* [What you have to do] Each line of data below is to be returned exactly, leaving out any picture.
--- Available data Enclosed Below ---
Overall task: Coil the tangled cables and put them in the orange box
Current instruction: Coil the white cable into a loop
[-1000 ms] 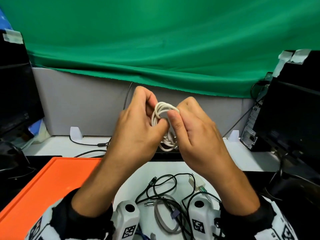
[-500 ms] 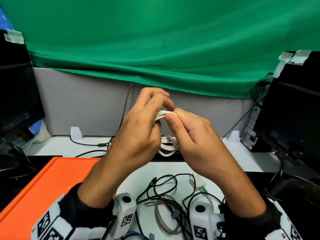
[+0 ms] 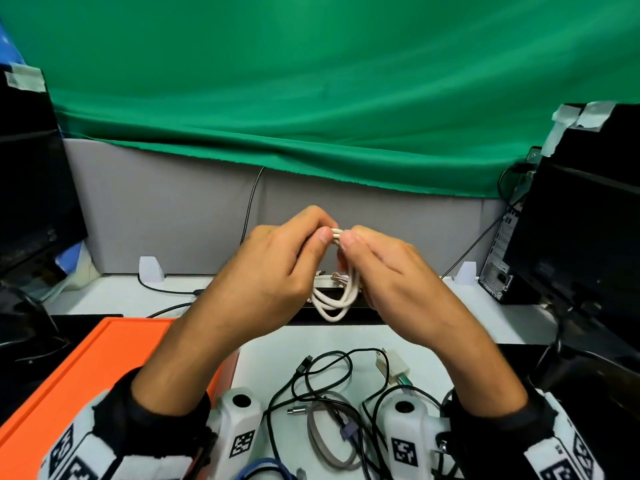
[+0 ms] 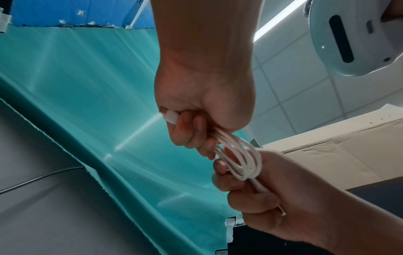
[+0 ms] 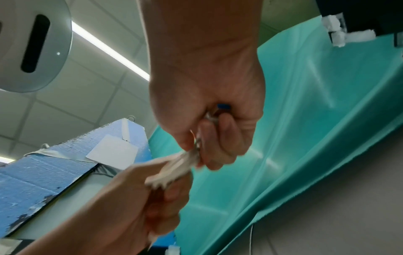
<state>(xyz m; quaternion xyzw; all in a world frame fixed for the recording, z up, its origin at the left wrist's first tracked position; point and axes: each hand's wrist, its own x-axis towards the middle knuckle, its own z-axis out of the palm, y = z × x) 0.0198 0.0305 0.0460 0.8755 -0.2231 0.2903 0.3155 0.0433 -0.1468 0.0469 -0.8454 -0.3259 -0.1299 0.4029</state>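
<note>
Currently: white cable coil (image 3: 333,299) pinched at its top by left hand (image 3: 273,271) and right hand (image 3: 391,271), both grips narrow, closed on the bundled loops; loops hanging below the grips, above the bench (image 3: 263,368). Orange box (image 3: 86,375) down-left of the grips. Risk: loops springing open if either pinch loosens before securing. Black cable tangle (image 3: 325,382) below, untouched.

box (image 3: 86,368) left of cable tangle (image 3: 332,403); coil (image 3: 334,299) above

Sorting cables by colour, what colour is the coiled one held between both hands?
White, or off-white. The coiled cable shows best in the head view.
</note>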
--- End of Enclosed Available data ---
* [Reply]
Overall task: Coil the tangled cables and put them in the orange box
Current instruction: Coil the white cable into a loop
[-1000 ms] 
[-500 ms] 
[+0 ms] 
[+0 ms] 
[+0 ms] 
<state>(xyz m; quaternion xyzw; all in a world frame fixed for the recording, z up, its origin at the left wrist's first tracked position; point and axes: each hand's wrist, its own x-axis towards the middle knuckle, its own z-axis out of the palm, y = z × x) 0.0198 0.0305 0.0460 0.8755 -0.2231 0.2903 0.3155 0.0433 -0.1468 0.0469 -0.8454 -0.3259 -0.1299 0.4029</state>
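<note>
Currently: white cable coil (image 3: 333,299) pinched at its top by left hand (image 3: 273,271) and right hand (image 3: 391,271), both grips narrow, closed on the bundled loops; loops hanging below the grips, above the bench (image 3: 263,368). Orange box (image 3: 86,375) down-left of the grips. Risk: loops springing open if either pinch loosens before securing. Black cable tangle (image 3: 325,382) below, untouched.

box (image 3: 86,368) left of cable tangle (image 3: 332,403); coil (image 3: 334,299) above

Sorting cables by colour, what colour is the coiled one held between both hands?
White, or off-white. The coiled cable shows best in the head view.
</note>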

The complete answer has been given.